= WORK TASK =
Reproduce the entries shown below only from the line with "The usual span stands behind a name" down to the line with "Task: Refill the", keeping both end lines and copying each one exactly.

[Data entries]

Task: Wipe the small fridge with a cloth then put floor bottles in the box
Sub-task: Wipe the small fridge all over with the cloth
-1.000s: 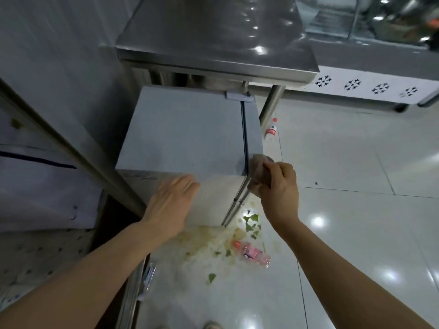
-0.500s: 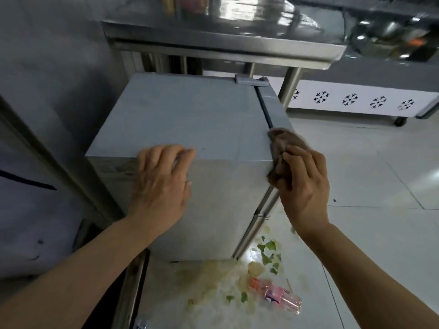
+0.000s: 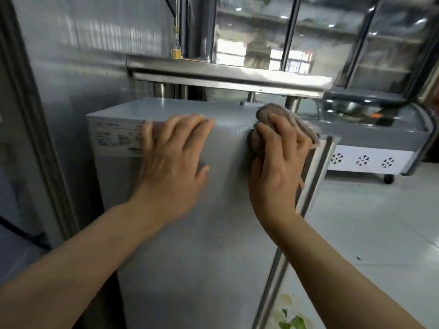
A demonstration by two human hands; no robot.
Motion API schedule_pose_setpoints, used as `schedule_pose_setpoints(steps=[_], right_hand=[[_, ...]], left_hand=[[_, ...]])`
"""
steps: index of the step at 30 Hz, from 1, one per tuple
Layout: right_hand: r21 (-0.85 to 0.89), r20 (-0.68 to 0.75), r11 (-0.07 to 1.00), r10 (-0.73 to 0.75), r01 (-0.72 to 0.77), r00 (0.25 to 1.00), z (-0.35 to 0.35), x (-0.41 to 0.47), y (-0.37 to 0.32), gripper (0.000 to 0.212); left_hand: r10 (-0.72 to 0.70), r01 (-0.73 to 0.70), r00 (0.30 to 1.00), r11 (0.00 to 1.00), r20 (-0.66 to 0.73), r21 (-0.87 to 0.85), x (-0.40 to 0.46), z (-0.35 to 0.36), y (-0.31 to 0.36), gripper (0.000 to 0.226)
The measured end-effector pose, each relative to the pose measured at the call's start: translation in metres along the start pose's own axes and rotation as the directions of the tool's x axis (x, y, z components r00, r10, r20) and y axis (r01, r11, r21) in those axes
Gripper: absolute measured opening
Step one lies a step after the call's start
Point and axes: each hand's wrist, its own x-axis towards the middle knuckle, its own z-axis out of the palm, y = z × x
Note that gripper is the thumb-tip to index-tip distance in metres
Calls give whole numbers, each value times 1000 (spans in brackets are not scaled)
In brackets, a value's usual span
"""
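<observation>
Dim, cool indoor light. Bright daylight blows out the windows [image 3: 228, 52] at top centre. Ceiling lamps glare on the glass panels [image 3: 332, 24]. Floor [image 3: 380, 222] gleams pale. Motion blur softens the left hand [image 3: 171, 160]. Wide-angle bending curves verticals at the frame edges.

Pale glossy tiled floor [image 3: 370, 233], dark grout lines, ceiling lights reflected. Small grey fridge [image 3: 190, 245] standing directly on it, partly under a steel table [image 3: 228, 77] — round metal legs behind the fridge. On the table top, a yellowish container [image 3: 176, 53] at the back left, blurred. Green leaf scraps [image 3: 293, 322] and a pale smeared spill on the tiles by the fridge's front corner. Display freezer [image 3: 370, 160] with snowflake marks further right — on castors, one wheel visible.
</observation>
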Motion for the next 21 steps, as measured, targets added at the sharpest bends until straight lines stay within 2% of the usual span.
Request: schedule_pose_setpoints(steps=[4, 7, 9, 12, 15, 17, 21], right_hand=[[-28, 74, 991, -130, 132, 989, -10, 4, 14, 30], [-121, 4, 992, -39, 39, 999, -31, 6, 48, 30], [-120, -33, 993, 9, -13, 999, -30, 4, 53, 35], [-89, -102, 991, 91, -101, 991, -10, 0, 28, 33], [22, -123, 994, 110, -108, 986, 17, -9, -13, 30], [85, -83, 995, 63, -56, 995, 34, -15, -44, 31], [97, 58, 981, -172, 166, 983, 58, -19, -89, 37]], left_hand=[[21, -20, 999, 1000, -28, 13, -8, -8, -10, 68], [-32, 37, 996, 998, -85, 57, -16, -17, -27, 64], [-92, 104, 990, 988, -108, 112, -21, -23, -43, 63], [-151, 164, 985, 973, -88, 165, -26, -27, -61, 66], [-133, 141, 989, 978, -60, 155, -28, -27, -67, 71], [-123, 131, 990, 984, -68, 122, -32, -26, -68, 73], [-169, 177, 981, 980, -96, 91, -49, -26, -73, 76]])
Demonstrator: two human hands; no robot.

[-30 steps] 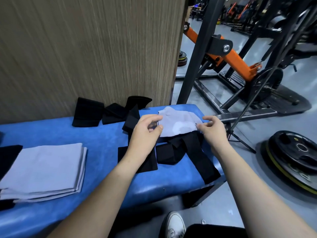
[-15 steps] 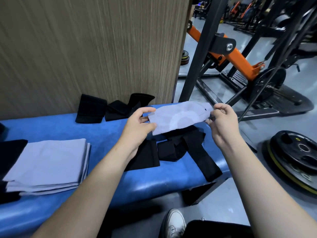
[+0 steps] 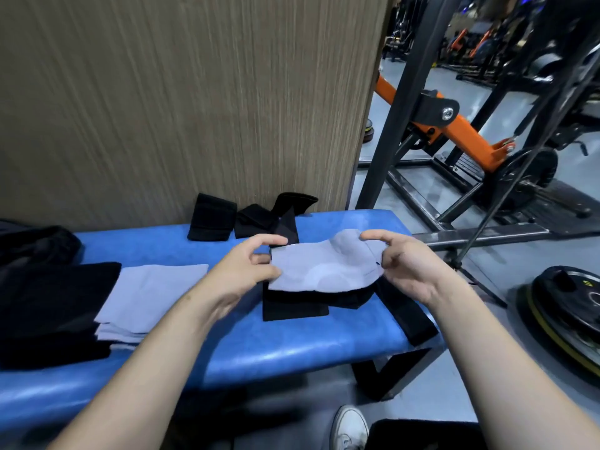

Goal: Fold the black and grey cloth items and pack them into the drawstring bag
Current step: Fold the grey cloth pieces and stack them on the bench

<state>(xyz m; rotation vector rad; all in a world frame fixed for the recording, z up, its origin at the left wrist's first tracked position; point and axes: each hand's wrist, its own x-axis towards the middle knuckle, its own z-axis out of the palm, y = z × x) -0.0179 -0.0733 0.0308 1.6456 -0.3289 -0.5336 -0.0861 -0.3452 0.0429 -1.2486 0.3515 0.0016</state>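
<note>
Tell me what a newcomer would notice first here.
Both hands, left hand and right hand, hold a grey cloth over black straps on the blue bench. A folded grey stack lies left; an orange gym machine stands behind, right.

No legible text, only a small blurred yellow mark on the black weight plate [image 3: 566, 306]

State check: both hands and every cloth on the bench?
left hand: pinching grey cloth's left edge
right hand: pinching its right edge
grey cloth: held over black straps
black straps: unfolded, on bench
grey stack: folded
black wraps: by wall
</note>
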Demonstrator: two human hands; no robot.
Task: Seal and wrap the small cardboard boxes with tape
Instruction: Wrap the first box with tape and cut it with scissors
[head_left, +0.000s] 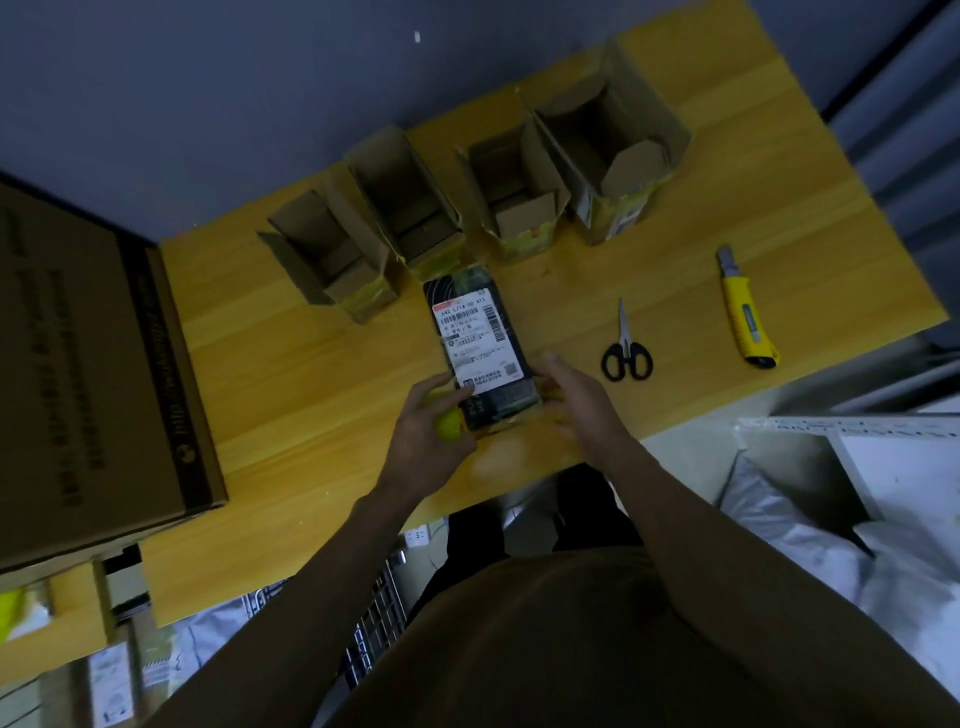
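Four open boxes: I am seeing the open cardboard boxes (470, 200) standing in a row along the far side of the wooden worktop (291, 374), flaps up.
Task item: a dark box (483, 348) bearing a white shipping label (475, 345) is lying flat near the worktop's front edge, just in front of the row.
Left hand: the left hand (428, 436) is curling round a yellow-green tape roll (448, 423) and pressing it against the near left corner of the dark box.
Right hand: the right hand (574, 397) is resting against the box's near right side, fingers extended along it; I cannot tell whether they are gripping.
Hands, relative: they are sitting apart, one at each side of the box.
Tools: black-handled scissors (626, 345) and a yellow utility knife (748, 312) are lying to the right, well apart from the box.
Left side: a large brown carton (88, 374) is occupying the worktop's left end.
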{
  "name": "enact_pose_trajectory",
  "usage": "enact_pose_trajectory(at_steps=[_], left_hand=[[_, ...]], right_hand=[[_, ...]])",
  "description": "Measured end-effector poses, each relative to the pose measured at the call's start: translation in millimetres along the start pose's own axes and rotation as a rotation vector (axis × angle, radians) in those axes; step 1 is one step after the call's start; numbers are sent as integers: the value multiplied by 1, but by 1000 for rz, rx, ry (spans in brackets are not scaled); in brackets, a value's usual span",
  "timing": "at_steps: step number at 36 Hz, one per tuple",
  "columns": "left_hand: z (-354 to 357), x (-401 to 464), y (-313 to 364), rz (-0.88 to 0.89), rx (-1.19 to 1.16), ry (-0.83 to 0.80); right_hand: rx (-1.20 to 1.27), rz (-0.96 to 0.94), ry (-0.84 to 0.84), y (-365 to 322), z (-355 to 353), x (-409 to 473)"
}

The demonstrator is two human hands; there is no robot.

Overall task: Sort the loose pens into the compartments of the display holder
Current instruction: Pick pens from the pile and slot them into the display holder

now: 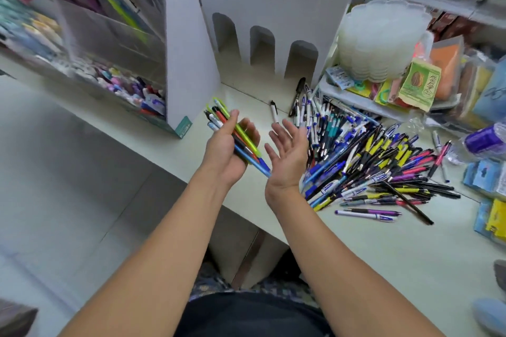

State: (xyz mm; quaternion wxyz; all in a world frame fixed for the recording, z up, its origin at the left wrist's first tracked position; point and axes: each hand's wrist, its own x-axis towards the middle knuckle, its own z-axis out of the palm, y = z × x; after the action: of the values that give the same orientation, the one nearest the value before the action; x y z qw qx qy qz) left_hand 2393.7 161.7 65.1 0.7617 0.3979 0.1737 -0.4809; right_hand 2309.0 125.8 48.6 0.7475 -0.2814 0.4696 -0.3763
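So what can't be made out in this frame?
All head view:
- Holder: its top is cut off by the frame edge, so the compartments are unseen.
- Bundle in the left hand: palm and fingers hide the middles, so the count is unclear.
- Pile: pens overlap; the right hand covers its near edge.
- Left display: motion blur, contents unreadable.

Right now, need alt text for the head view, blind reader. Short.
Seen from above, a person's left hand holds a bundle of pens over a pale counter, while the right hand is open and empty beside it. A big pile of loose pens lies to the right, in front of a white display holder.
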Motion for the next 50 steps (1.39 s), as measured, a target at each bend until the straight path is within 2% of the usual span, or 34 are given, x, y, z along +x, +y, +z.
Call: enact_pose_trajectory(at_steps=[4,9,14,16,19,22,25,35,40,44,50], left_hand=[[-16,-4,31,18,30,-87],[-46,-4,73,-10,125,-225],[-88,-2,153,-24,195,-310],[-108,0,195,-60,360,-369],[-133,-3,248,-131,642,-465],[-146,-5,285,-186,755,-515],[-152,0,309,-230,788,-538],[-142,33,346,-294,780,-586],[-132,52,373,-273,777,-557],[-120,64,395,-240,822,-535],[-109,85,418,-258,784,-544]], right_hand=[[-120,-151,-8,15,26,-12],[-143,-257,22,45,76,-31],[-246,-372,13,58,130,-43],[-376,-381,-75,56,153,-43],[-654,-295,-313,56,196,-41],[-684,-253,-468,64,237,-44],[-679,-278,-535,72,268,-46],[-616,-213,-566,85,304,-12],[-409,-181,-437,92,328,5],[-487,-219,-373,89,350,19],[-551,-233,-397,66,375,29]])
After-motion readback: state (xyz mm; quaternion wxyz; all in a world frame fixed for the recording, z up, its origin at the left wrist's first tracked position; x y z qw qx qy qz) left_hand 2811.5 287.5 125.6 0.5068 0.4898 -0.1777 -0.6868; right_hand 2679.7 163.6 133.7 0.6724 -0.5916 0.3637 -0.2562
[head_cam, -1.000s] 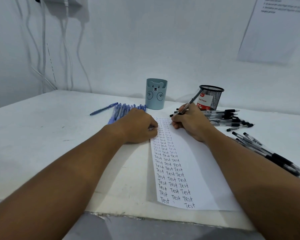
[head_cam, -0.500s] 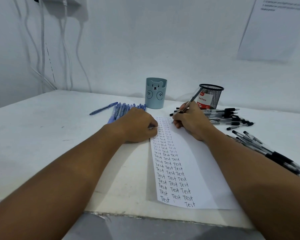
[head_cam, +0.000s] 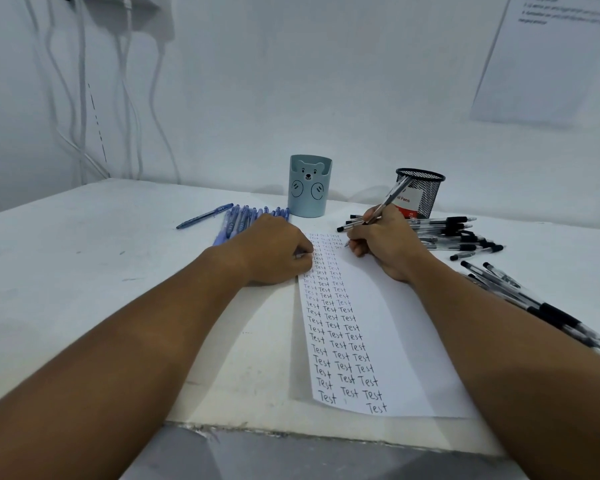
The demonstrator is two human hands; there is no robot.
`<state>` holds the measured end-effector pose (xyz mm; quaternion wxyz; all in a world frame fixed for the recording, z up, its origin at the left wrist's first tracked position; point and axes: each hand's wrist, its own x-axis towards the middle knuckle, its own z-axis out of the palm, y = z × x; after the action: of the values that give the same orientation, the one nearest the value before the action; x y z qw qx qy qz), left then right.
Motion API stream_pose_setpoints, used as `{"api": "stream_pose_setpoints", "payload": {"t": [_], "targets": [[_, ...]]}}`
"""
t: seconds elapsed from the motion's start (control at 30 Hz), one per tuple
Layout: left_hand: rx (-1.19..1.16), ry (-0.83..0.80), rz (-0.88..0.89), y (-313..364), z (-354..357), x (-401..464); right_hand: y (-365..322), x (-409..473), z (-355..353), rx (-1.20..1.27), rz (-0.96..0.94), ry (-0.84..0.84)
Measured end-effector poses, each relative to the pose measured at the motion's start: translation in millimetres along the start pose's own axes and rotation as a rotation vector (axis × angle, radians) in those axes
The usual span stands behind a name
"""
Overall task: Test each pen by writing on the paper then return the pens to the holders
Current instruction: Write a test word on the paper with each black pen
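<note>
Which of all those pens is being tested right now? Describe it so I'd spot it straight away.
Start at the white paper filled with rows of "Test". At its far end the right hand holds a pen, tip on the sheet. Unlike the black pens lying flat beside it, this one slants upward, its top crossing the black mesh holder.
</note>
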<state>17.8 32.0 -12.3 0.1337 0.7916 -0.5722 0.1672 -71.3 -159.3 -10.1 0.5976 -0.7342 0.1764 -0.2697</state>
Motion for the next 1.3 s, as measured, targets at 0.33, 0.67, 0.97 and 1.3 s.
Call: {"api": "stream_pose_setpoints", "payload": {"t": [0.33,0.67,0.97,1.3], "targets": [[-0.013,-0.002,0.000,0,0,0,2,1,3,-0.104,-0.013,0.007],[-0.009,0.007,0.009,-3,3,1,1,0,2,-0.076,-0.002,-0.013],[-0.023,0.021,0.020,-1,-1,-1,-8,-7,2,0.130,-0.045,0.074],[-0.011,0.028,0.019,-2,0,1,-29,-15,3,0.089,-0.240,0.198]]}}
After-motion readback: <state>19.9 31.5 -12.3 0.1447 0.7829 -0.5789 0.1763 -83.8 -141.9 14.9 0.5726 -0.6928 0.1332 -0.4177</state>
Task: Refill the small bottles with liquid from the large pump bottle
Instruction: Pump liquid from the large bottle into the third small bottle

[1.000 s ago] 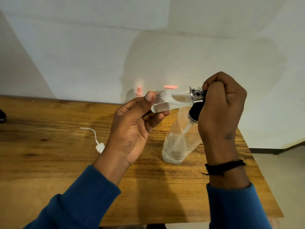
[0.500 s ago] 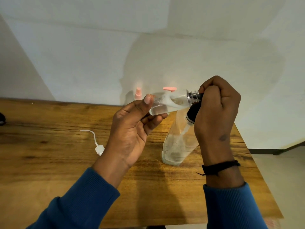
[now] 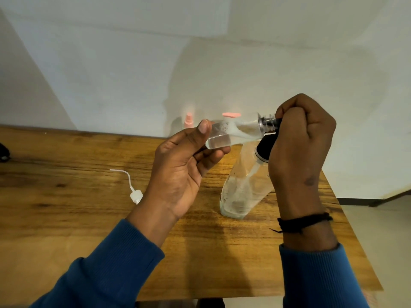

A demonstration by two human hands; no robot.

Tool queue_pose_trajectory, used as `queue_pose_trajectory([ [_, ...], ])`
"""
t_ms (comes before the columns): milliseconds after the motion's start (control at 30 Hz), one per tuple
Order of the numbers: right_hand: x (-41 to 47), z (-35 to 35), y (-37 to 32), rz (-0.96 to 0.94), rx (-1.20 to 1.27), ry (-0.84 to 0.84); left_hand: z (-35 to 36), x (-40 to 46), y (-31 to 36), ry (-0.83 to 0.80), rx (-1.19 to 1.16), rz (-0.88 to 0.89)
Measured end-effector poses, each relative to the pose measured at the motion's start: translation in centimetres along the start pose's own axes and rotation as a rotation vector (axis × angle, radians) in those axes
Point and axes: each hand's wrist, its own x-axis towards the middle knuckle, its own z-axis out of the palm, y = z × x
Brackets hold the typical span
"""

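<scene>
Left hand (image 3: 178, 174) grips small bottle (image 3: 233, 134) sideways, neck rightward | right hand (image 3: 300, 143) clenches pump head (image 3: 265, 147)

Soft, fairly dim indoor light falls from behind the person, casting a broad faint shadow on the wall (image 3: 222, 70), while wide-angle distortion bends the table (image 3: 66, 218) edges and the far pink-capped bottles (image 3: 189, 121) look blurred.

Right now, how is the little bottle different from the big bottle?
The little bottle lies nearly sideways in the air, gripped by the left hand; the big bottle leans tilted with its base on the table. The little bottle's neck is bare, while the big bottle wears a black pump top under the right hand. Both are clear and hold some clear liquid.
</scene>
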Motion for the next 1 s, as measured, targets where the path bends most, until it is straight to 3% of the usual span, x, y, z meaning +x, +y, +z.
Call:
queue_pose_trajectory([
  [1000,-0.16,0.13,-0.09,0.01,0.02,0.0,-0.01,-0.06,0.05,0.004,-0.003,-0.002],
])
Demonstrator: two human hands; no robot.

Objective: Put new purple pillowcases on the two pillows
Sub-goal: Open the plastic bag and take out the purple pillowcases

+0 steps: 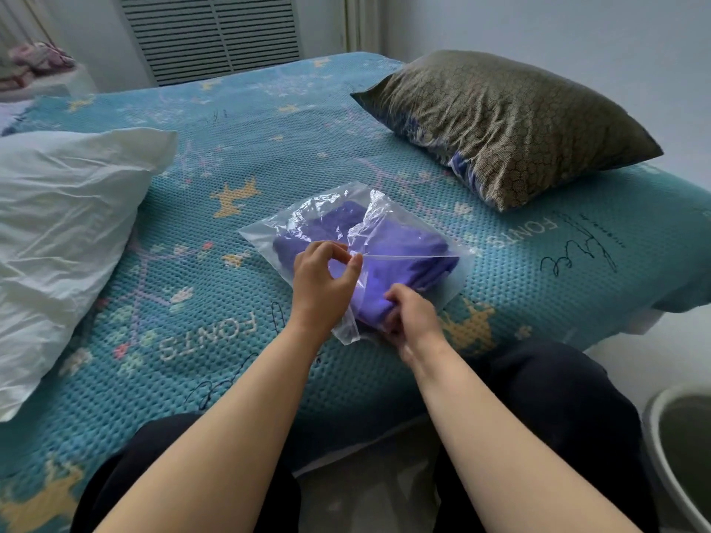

= OUTPUT FOR THIS TASK =
The usual span stands behind a name
"""
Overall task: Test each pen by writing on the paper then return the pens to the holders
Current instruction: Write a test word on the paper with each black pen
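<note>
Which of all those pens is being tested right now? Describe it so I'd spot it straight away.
Start at the white paper filled with rows of "Test". At its far end the right hand holds a pen, tip on the sheet. Unlike the black pens lying flat beside it, this one slants upward, its top crossing the black mesh holder.
</note>
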<state>17.8 32.0 -12.3 0.1337 0.7916 -0.5722 0.1672 -71.3 -159.3 -10.1 0.5976 -0.7342 0.1764 -0.2697</state>
Motion for the next 1.3 s, as measured, targets at 0.33, 0.67, 0.97 and 1.3 s.
Call: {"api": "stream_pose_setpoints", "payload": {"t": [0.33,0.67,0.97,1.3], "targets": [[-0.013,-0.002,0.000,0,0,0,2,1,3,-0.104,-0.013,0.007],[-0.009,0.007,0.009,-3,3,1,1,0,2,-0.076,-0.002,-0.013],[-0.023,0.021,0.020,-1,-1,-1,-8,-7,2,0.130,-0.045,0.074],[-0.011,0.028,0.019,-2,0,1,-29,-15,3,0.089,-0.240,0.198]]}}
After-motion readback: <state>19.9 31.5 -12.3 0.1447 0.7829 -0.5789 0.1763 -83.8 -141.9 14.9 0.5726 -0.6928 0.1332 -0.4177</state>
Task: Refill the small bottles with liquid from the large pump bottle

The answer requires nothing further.